III

Despite the fact that his funeral services occurred during the height of the war—he was born on April 4, 1858 and died on September 27, 1915—they were attended by a numerous gathering of mourners who, in their very cosmopolitan nature seemed to symbolize the universal influence of the departed genius. Tributes were paid by M. Henri de Régnier, of the French Academy, who spoke for the Mercure de France, by M. Georges Lecomte, President of the Société des Gens de Lettres, who spoke in the name of that society, by M. Maurice Ajam, for the newspaper La France, by M. Fernand Mazade, in the name of la Depêche de Toulouse, to which Remy de Gourmont was a contributor, by Xavier Carvalho, in the name of the Portuguese and Brazilian press, and by M. Juliot Piquet, in the name of the great Buenos Aires daily La Nación for which Gourmont wrote.

Régnier paid particular attention to the critical labors of the deceased. Gourmont, he said, "was an incomparable critic, in turn a scholar untainted by pedantry, deep without obscurity, ingenious to the point of paradox, sincere to the point of contradiction, but ever mindful of the truth,—a critic in the manner of Montaigne, of inexhaustible variety of means, of the most candid independence,—a critic who is polemist, dilettante, imaginative spirit and poet, and above all, a man, exceedingly human in his alternations of skepticism and faith." Lecomte pointed out the nobility of the man's origin, and the significance of his ancestral connection with François Malherbe, the great stylist of a former age.

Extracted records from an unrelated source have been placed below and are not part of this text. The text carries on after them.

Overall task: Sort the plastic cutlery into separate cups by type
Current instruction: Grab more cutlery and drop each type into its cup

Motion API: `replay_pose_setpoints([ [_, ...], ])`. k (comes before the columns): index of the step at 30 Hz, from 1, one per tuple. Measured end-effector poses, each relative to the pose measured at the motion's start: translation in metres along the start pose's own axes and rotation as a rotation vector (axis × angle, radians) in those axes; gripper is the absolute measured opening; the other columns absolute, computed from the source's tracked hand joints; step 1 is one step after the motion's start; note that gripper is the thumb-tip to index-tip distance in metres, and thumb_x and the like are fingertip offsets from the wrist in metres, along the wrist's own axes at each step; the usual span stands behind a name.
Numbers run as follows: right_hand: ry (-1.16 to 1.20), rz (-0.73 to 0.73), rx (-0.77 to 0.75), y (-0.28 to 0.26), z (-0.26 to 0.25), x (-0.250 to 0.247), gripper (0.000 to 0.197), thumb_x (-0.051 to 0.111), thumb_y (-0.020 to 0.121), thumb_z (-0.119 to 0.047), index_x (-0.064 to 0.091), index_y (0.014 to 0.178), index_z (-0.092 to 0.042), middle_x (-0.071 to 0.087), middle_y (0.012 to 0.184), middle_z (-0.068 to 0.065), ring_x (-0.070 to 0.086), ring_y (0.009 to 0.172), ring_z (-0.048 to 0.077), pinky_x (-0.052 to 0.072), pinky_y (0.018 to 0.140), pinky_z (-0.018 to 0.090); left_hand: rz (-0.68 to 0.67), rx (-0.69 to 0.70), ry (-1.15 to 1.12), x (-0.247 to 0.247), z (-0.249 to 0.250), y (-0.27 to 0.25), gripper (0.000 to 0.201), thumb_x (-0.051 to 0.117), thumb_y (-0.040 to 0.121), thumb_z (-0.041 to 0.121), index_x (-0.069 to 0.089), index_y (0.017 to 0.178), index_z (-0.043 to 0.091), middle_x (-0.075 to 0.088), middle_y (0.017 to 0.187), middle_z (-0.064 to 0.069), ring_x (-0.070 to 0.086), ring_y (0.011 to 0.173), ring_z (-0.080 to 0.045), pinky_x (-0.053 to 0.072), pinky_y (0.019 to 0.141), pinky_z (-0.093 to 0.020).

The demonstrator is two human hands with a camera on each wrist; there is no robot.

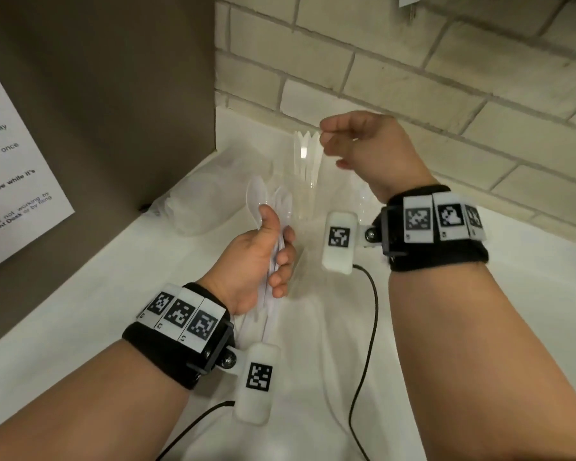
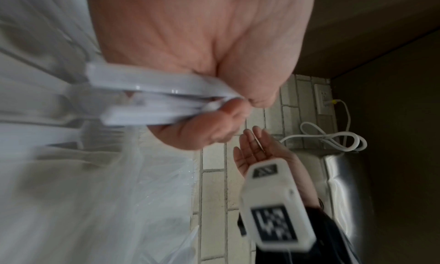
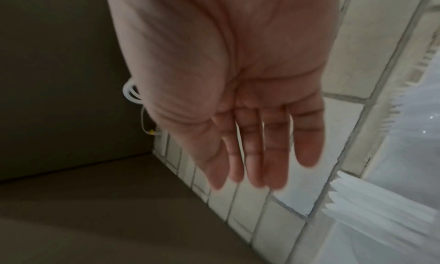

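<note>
My left hand (image 1: pixel 276 247) grips a bundle of white plastic spoons (image 1: pixel 256 197), bowls pointing up and away. In the left wrist view its fingers (image 2: pixel 214 127) curl round the spoon handles (image 2: pixel 152 102). A clear cup (image 1: pixel 308 168) stands just beyond on the white counter and holds white cutlery with pointed tips (image 1: pixel 305 138), also seen in the right wrist view (image 3: pixel 371 202). My right hand (image 1: pixel 333 141) hovers beside that cup's top. Its fingers (image 3: pixel 257 155) are straight and the palm holds nothing.
A brown panel (image 1: pixel 113 94) with a printed sheet stands at the left, and a pale brick wall (image 1: pixel 413 61) runs behind. Clear plastic wrapping (image 1: pixel 197 207) lies at the back left. Another clear cup (image 1: pixel 363 201) sits by my right wrist. A steel sink (image 2: pixel 342 183) and a white cable (image 2: pixel 333 136) lie further off.
</note>
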State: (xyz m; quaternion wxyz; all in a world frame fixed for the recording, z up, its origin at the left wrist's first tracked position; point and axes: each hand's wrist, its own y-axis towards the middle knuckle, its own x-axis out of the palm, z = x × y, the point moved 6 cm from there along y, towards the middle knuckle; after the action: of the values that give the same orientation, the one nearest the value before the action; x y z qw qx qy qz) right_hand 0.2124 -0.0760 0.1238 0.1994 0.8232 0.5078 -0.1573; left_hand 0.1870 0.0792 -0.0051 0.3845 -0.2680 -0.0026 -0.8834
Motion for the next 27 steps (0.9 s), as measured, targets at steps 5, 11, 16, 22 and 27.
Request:
replay_pose_setpoints([
  [5,-0.061,-0.240,0.061,-0.063,0.008,0.011,0.025,0.064,0.090,-0.015,0.066,0.115,-0.017,0.070,0.100,-0.003,0.069,0.083,0.012,0.057,0.076,0.030,-0.097,-0.073,-0.056,0.014,-0.007,-0.004,0.077,0.029,0.062,0.084,0.055,0.081,0.015,0.033,0.052,0.000,0.028,0.031,-0.010,0.030,0.036,-0.017],
  [11,-0.001,-0.125,0.096,-0.093,0.030,0.017,0.025,0.069,0.086,-0.015,0.065,0.110,-0.020,0.064,0.086,0.000,0.069,0.072,0.029,0.059,0.079,0.046,-0.248,-0.097,-0.072,0.030,-0.016,-0.012,0.070,0.055,0.060,0.078,0.053,0.089,0.014,0.038,0.052,0.001,0.028,0.030,-0.005,0.030,0.034,-0.014],
  [16,0.072,0.034,0.100,-0.106,0.039,0.006,0.019,0.069,0.083,-0.006,0.065,0.088,-0.024,0.071,0.076,0.007,0.070,0.069,0.028,0.059,0.075,0.047,-0.115,0.003,0.108,0.031,-0.018,-0.011,0.037,0.061,0.079,0.048,0.060,0.089,0.012,0.051,0.059,-0.001,0.044,0.041,-0.013,0.042,0.044,-0.024],
  [22,-0.037,0.000,0.077,-0.113,0.042,0.006,0.033,0.070,0.075,-0.005,0.067,0.099,-0.028,0.063,0.090,-0.010,0.062,0.062,0.002,0.055,0.073,0.023,-0.025,0.069,0.253,0.025,-0.021,-0.008,0.030,0.057,0.083,0.040,0.062,0.086,0.010,0.057,0.059,0.001,0.052,0.045,-0.016,0.050,0.050,-0.029],
  [27,-0.020,-0.008,0.069,-0.114,0.038,0.007,0.037,0.076,0.078,-0.028,0.066,0.113,-0.026,0.065,0.098,-0.013,0.063,0.066,-0.003,0.052,0.073,0.015,-0.005,0.140,0.450,0.024,-0.017,-0.005,0.022,0.058,0.093,0.027,0.061,0.082,0.009,0.058,0.058,0.003,0.049,0.046,-0.018,0.045,0.051,-0.029],
])
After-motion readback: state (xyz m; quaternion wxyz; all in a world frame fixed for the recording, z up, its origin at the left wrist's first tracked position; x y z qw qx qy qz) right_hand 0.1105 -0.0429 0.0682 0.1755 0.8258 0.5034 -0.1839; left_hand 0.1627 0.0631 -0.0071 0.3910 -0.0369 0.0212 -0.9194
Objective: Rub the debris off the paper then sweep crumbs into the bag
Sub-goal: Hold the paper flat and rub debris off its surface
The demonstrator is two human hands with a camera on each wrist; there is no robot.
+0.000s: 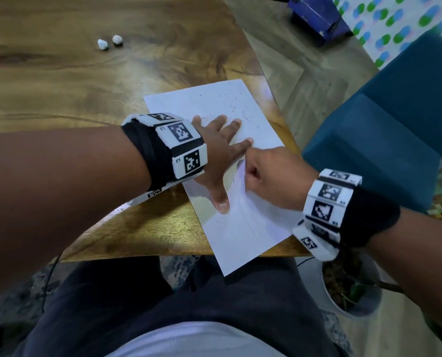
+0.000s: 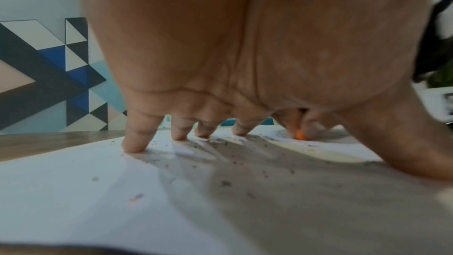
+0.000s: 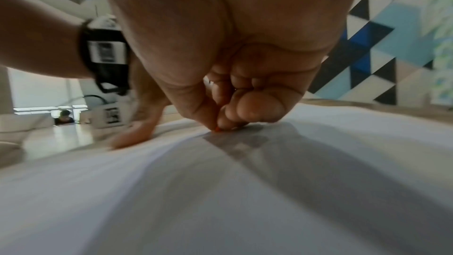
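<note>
- Lying on a wooden table [image 1: 60, 81], frame centre: white paper [image 1: 240, 228], specked with debris [image 1: 230, 104].
- Pressing it flat, fingers spread: left hand [image 1: 214, 155].
- Pinching a small orange eraser [image 3: 217, 128] against the sheet: right hand [image 1: 274, 176].

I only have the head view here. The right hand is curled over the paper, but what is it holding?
Observer: The right hand pinches a small orange piece, likely an eraser, its tip on the paper.
Operator: Is the left hand pressing the sheet flat?
Observer: In the left wrist view, the left hand has its fingertips planted on the paper, palm raised.
Operator: Any crumbs near it?
Observer: Yes, dark crumbs lie scattered under that palm.
</note>
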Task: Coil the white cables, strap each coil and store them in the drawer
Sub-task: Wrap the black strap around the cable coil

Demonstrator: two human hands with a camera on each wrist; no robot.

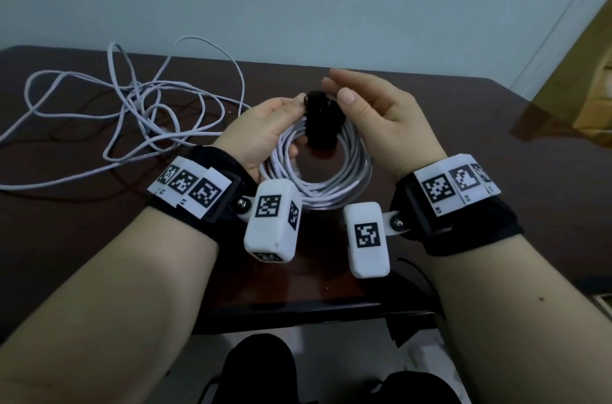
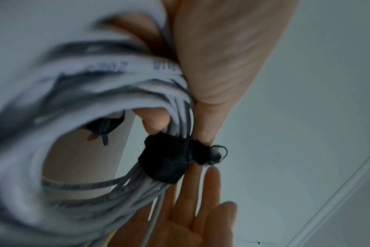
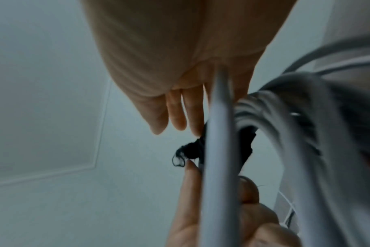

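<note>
A coil of white cable (image 1: pixel 331 186) hangs above the dark table, held upright by my left hand (image 1: pixel 291 125), whose thumb and fingers pinch its top left. A black strap (image 1: pixel 319 125) is wrapped round the top of the coil, with a frayed end sticking up. My right hand (image 1: pixel 337 87) is open beside the strap, fingers straight, thumb close to it. In the left wrist view the strap (image 2: pixel 165 160) binds the coil (image 2: pixel 95 93), and the right hand's fingertips (image 2: pixel 211 177) touch it. The right wrist view shows the strap (image 3: pixel 192 150) partly behind a cable strand.
A second white cable (image 1: pixel 132 105) lies loose and tangled on the left half of the brown table (image 1: pixel 463 145). A wooden piece of furniture (image 1: pixel 589 89) stands at the right edge. The table's front edge (image 1: pixel 298 314) is just below my wrists. No drawer is in view.
</note>
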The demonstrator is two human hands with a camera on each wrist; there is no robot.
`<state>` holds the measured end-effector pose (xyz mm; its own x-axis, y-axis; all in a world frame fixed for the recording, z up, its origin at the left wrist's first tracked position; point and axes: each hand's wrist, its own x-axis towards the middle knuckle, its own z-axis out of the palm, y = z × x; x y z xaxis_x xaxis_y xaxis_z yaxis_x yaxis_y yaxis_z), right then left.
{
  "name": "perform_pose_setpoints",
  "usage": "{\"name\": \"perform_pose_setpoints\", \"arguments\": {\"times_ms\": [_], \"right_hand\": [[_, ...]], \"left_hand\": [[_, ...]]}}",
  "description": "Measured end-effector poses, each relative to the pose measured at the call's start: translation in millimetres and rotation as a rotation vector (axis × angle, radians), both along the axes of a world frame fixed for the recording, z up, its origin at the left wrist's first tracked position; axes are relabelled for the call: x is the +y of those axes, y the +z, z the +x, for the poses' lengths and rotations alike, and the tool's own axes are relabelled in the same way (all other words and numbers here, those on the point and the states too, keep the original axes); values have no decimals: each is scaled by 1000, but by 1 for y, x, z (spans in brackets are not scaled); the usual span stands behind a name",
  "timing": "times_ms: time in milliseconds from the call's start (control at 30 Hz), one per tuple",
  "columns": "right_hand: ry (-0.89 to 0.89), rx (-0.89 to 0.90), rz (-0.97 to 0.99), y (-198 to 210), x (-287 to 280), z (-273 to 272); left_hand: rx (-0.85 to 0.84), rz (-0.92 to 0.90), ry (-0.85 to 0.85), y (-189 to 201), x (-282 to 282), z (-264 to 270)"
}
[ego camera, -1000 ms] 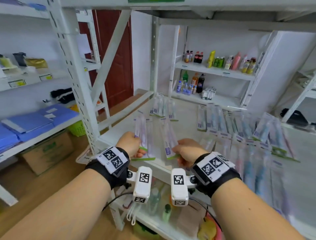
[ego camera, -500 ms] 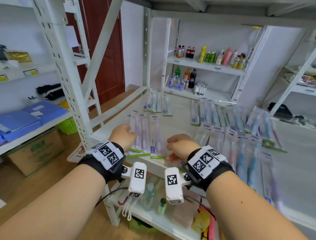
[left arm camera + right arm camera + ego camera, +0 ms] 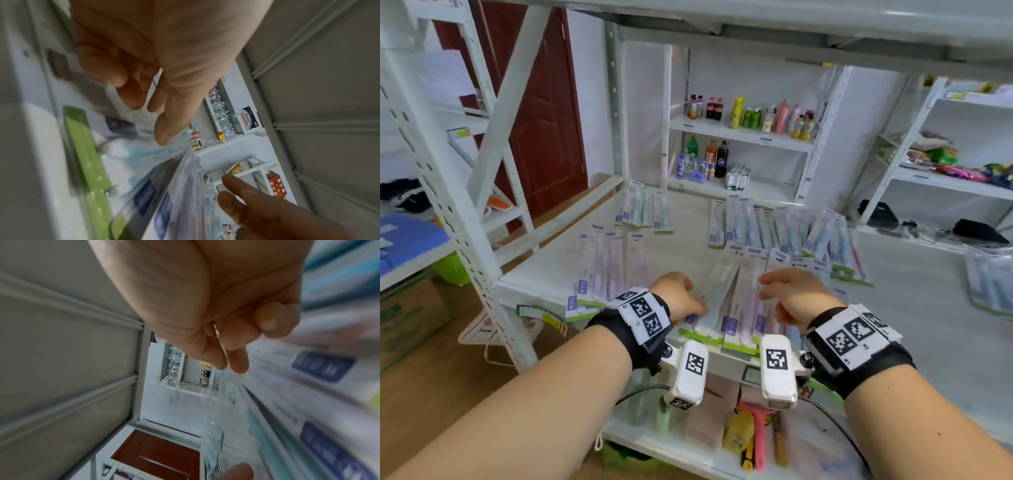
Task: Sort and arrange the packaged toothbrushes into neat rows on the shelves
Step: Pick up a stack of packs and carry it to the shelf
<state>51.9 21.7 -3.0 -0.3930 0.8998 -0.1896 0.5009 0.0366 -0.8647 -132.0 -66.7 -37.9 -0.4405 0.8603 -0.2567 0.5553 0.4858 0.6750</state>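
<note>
A white metal shelf (image 3: 914,308) in a stockroom carries packaged toothbrushes: two short rows at its left (image 3: 643,214), a longer overlapping row at the back right (image 3: 784,233). At the front edge, a person's left hand (image 3: 678,298) rests its fingers (image 3: 164,129) loosely on a tilted bundle of packs (image 3: 736,308), while the right hand (image 3: 794,294) hovers just beside it, fingers half curled, gripping nothing. Behind, racks hold drink bottles (image 3: 709,157) and, on the shelf above those, cleaning bottles (image 3: 756,114).
</note>
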Motion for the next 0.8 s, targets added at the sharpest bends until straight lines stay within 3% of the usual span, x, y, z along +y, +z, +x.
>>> {"name": "perform_pose_setpoints", "arguments": {"times_ms": [267, 500, 800], "right_hand": [[-156, 45, -56, -9, 12, 40], [-334, 50, -66, -13, 20, 68], [-493, 72, -90, -13, 29, 107]], "left_hand": [[83, -47, -56, 1, 6, 21], [-17, -4, -52, -4, 4, 15], [-498, 253, 244, -13, 0, 17]]}}
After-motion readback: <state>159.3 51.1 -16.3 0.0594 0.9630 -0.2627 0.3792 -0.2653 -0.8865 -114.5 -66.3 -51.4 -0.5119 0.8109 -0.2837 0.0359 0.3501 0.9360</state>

Ajam, like most who have commented on the man at all, was struck with his paradoxical nature. "A democrat of aristocratic cast, an atheist filled with devotion, an anarchist characterized by order, an agitated spirit infused with calm, he was a human and a divine paradox."

The tributes by Carvalho and Piquet are of particular significance. At a rime when even Spain, the mother country, was indifferent to and ignorant of the literary accomplishments of its American colonies, Remy de Gourmont had lent himself to the interpretation and the revelation of the new literary world across the seas. He translated, criticised and supported an almost unknown continental literature. He even went so far as to invent the term neo-espagnol (neo-Spanish) for the modified Spanish spoken in the various republics of the New World,—a proceeding which though philologists may consider it rash, may yet be considered premature rather than totally mistaken. And in any event it shows the man's ready response to new currents in speech and thought, whether native or foreign. "By his precious writings for the reviews and the great dailies of Argentina and Brazil," said Carvalho, "he rendered lasting service to the neo-Latin literatures." M. Piquet's speech was short, yet pithy in its evidence of an entire continent's appreciation.

"I should not venture to approach this tomb if I did not possess in this solemn moment the impersonality of a symbol.

"A few words will suffice for me to fulfil in its formal character the dolorous and too burdensome task that accident has imposed upon me. I come, in the name of the journal La Nación of Buenos Ayres, to pay the last respects to its former contributor Remy de Gourmont, the writer, the thinker who, for many years, helped in powerful measure to maintain, on the distant shores of the La Plata, admiration and love for the land of clarity and moderation, justice and liberty, of which he was one of the purest glories."